**Material for this exercise:**
↓

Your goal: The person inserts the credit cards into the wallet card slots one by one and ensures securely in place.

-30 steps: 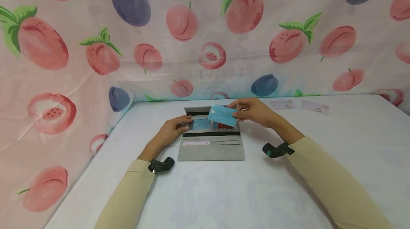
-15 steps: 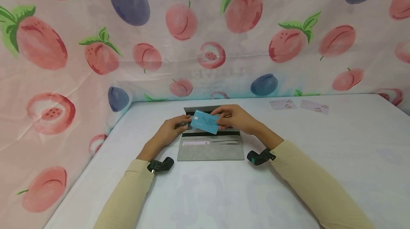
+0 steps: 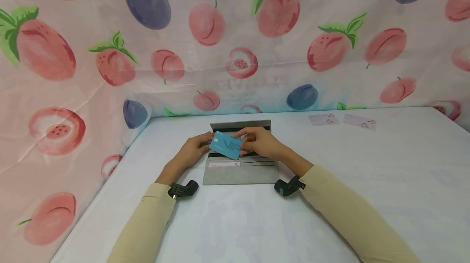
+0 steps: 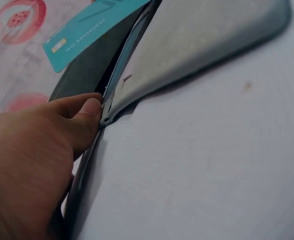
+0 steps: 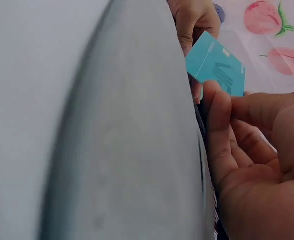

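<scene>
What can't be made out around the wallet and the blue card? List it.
- Upper wallet slots: head view, hidden by the blue card and the right hand.
- Card's printed number: blurred in the left wrist view, too small in the head view.
- Two far cards: designs too small.

A turquoise card (image 3: pixel 225 145) with pale markings sits over the grey wallet (image 3: pixel 240 173), whose slots show black edges and a white label. Both sleeves (image 3: pixel 147 226) are pale yellow. The table (image 3: pixel 385 161) is whitish-lilac; the backdrop cloth (image 3: pixel 235 42) is pink-white with red-pink peaches, green leaves and blue-violet plums. Two pale patterned cards (image 3: pixel 341 119) lie far right.
</scene>
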`<state>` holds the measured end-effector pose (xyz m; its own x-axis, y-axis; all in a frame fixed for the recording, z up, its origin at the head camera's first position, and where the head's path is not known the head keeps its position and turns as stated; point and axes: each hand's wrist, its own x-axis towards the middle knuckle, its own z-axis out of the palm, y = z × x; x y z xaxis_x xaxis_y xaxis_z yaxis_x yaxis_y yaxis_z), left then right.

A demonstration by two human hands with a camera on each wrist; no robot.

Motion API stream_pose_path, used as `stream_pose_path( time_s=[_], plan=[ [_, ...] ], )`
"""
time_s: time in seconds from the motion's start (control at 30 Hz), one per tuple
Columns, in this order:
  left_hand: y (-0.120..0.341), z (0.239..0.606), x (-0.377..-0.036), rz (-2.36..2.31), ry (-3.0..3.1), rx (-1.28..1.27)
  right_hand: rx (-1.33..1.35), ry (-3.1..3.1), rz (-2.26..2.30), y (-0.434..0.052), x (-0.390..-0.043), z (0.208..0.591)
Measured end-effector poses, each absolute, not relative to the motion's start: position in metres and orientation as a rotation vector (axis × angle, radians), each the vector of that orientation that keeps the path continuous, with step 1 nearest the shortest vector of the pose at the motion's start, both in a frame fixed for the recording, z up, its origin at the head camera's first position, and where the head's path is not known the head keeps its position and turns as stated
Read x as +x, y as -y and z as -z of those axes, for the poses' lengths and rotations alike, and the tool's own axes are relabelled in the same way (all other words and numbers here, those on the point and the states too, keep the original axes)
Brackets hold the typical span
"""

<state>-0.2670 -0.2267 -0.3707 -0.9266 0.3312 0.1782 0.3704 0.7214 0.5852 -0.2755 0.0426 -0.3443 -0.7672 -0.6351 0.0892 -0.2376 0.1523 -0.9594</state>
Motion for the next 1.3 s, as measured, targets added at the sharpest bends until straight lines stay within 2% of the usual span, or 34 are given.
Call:
stream_pose_path(
  time_s=[0.5, 0.97, 1.3],
  plan=[
    [0.2258, 0.371, -0.2668, 0.992, 2.85, -0.603, -0.775, -2.139, 1.638, -0.0406, -0.2787, 0.352],
    [0.2256, 0.3684, -0.2639, 1.043, 2.847, -0.633, -0.808, -2.317, 1.395, -0.0346, -0.2792, 0.3471],
    [0.2254, 0.3686, -0.266, 1.02, 2.85, -0.62, -0.762, -2.339, 1.517, -0.0339, -0.2761, 0.3498]
  ],
)
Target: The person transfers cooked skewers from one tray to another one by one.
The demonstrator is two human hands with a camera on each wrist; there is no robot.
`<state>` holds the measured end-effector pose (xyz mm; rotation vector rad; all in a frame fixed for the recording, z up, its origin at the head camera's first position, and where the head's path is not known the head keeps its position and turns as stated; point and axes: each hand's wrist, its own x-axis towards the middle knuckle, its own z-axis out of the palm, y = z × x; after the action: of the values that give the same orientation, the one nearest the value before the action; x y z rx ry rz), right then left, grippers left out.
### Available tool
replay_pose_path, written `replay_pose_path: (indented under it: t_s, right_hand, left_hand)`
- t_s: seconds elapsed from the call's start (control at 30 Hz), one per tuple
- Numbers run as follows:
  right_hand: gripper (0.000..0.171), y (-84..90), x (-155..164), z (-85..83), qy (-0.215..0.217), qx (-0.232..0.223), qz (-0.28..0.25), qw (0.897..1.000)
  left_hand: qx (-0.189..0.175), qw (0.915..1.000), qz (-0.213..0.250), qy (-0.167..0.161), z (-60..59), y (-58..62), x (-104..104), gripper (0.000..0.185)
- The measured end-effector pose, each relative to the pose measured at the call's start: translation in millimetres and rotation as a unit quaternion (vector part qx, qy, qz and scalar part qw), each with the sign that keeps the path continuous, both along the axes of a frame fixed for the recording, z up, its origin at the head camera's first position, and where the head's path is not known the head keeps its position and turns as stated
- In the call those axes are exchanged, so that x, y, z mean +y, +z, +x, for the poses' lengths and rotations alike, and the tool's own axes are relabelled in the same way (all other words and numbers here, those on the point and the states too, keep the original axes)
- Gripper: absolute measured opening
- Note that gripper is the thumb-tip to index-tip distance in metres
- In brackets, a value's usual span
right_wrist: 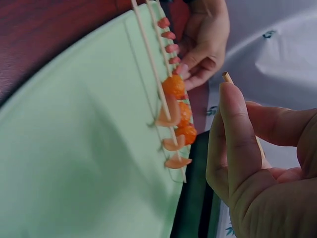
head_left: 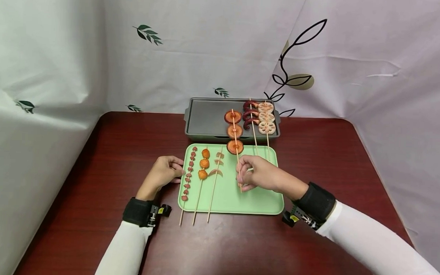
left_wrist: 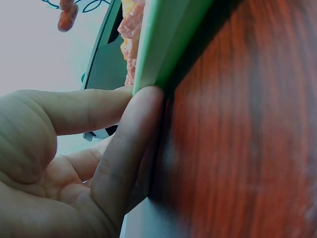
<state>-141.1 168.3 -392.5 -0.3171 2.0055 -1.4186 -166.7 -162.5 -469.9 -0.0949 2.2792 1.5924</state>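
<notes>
Over the pale green rectangular plastic tray, pinches with the right hand the bare lower end of a thin bamboo skewer threaded with three round orange-red slices. Keeps thumb and fingertips closed narrowly round the stick, its blunt tip poking out above the fingers in the right wrist view. Rests two of the slices inside the dark grey metal baking tray and the third right at the border between the two trays.

Presses with the left hand against the left rim of the green tray, fingertips on its edge, clasping nothing.

Leaves three more skewers lying side by side on the green tray: small red pieces, orange balls, pale crescent slices. Shows two others on the grey tray, dark red curled sausages and lotus root rounds, all on the dark red wooden worktop.

Looks like the middle of shifting one skewer between trays, grip already made. Calls next for a level carry, keeping the pinch firm so the slices neither slide nor knock the neighbouring skewers.
</notes>
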Motion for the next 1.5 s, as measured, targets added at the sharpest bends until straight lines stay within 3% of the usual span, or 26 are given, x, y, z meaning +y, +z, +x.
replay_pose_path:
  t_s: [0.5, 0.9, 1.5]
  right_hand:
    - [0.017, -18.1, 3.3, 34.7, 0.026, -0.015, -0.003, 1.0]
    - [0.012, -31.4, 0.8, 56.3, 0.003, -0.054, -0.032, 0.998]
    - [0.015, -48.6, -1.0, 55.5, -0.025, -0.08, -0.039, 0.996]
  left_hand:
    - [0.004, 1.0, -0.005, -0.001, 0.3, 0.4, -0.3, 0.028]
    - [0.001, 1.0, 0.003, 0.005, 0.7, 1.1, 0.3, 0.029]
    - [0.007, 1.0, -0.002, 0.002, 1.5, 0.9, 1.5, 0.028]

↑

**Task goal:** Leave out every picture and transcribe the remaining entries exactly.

**Written answer:**
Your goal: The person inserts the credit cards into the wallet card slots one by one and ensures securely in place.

-30 steps: 
-15 steps: 
+0 steps: 
+0 steps: 
+0 steps: 

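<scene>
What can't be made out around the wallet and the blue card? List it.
- Upper wallet slots: head view, hidden by the blue card and the right hand.
- Card's printed number: blurred in the left wrist view, too small in the head view.
- Two far cards: designs too small.

A turquoise card (image 3: pixel 225 145) with pale markings sits over the grey wallet (image 3: pixel 240 173), whose slots show black edges and a white label. Both sleeves (image 3: pixel 147 226) are pale yellow. The table (image 3: pixel 385 161) is whitish-lilac; the backdrop cloth (image 3: pixel 235 42) is pink-white with red-pink peaches, green leaves and blue-violet plums. Two pale patterned cards (image 3: pixel 341 119) lie far right.
</scene>
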`<state>` holds the measured end-effector pose (xyz m; its own x-axis, y-axis; all in a frame fixed for the recording, z up, its origin at the head camera's first position, and where the head's path is not known the head keeps its position and turns as stated; point and axes: each hand's wrist, its own x-axis towards the middle knuckle, its own z-axis out of the palm, y = z × x; x y z xaxis_x xaxis_y xaxis_z yaxis_x yaxis_y yaxis_z), left then right.

A demonstration by two human hands with a camera on each wrist; no robot.

Motion API stream_pose_path, used as `stream_pose_path( time_s=[_], plan=[ [_, ...] ], )`
"""
time_s: time in seconds from the motion's start (control at 30 Hz), one per tuple
Columns, in this order:
  left_hand: y (-0.120..0.341), z (0.239..0.606), x (-0.377..-0.036), rz (-2.36..2.31), ry (-3.0..3.1), rx (-1.28..1.27)
  right_hand: rx (-1.33..1.35), ry (-3.1..3.1), rz (-2.26..2.30), y (-0.434..0.052), x (-0.390..-0.043), z (0.208..0.591)
Measured end-effector poses, each absolute, not relative to the motion's start: position in metres and orientation as a rotation vector (axis × angle, radians), each the vector of that orientation that keeps the path continuous, with step 1 nearest the shortest vector of the pose at the motion's start, both in a frame fixed for the recording, z up, its origin at the head camera's first position, and where the head's path is not known the head keeps its position and turns as stated
Read x as +x, y as -y and z as -z of those axes, for the poses' lengths and rotations alike, and the tool's own axes are relabelled in the same way (all other words and numbers here, those on the point and the states too, keep the original axes)
Brackets hold the typical span
"""

<state>-0.2670 -0.2267 -0.3707 -0.9266 0.3312 0.1782 0.3704 0.7214 0.5852 -0.2755 0.0426 -0.3443 -0.7672 -0.6351 0.0892 -0.2376 0.1523 -0.9594</state>
Motion for the next 1.3 s, as measured, targets added at the sharpest bends until straight lines stay within 2% of the usual span, or 34 are given.
Call:
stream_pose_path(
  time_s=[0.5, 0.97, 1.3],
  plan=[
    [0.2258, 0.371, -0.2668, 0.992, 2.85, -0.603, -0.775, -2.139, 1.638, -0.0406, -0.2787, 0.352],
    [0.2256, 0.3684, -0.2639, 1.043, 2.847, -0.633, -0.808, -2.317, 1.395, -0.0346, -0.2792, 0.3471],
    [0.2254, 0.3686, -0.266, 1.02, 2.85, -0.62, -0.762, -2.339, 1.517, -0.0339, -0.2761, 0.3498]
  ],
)
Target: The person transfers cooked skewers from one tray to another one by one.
The demonstrator is two human hands with a camera on each wrist; there is no robot.
`<state>` holds the measured end-effector pose (xyz mm; rotation vector rad; all in a frame fixed for the recording, z up, its origin at the head camera's first position, and where the head's path is not known the head keeps its position and turns as stated; point and axes: each hand's wrist, its own x-axis towards the middle knuckle, its own z-axis out of the palm, y = z × x; after the action: of the values that give the same orientation, the one nearest the value before the action; x y z rx ry rz), right then left, grippers left out.
### Available tool
replay_pose_path, written `replay_pose_path: (indented under it: t_s, right_hand, left_hand)`
- t_s: seconds elapsed from the call's start (control at 30 Hz), one per tuple
- Numbers run as follows:
  right_hand: gripper (0.000..0.171), y (-84..90), x (-155..164), z (-85..83), qy (-0.215..0.217), qx (-0.232..0.223), qz (-0.28..0.25), qw (0.897..1.000)
  left_hand: qx (-0.189..0.175), qw (0.915..1.000), qz (-0.213..0.250), qy (-0.167..0.161), z (-60..59), y (-58..62), x (-104..104), gripper (0.000..0.185)
- The measured end-effector pose, each relative to the pose measured at the call's start: translation in millimetres and rotation as a unit quaternion (vector part qx, qy, qz and scalar part qw), each with the sign that keeps the path continuous, both along the axes of a frame fixed for the recording, z up, its origin at the head camera's first position, and where the head's path is not known the head keeps its position and turns as stated
- In the call those axes are exchanged, so that x, y, z mean +y, +z, +x, for the poses' lengths and rotations alike, and the tool's own axes are relabelled in the same way (all other words and numbers here, those on the point and the states too, keep the original axes)
- Gripper: absolute measured opening
- Note that gripper is the thumb-tip to index-tip distance in metres
- In brackets, a value's usual span
right_wrist: 
head_left: 
left_wrist: 
<state>-141.1 168.3 -392.5 -0.3171 2.0055 -1.4186 -166.7 -162.5 -469.9 -0.0949 2.2792 1.5924</state>
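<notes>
Over the pale green rectangular plastic tray, pinches with the right hand the bare lower end of a thin bamboo skewer threaded with three round orange-red slices. Keeps thumb and fingertips closed narrowly round the stick, its blunt tip poking out above the fingers in the right wrist view. Rests two of the slices inside the dark grey metal baking tray and the third right at the border between the two trays.

Presses with the left hand against the left rim of the green tray, fingertips on its edge, clasping nothing.

Leaves three more skewers lying side by side on the green tray: small red pieces, orange balls, pale crescent slices. Shows two others on the grey tray, dark red curled sausages and lotus root rounds, all on the dark red wooden worktop.

Looks like the middle of shifting one skewer between trays, grip already made. Calls next for a level carry, keeping the pinch firm so the slices neither slide nor knock the neighbouring skewers.
</notes>
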Motion for the next 1.5 s, as measured, targets added at the sharpest bends until straight lines stay within 3% of the usual span, or 26 are given, x, y, z meaning +y, +z, +x.
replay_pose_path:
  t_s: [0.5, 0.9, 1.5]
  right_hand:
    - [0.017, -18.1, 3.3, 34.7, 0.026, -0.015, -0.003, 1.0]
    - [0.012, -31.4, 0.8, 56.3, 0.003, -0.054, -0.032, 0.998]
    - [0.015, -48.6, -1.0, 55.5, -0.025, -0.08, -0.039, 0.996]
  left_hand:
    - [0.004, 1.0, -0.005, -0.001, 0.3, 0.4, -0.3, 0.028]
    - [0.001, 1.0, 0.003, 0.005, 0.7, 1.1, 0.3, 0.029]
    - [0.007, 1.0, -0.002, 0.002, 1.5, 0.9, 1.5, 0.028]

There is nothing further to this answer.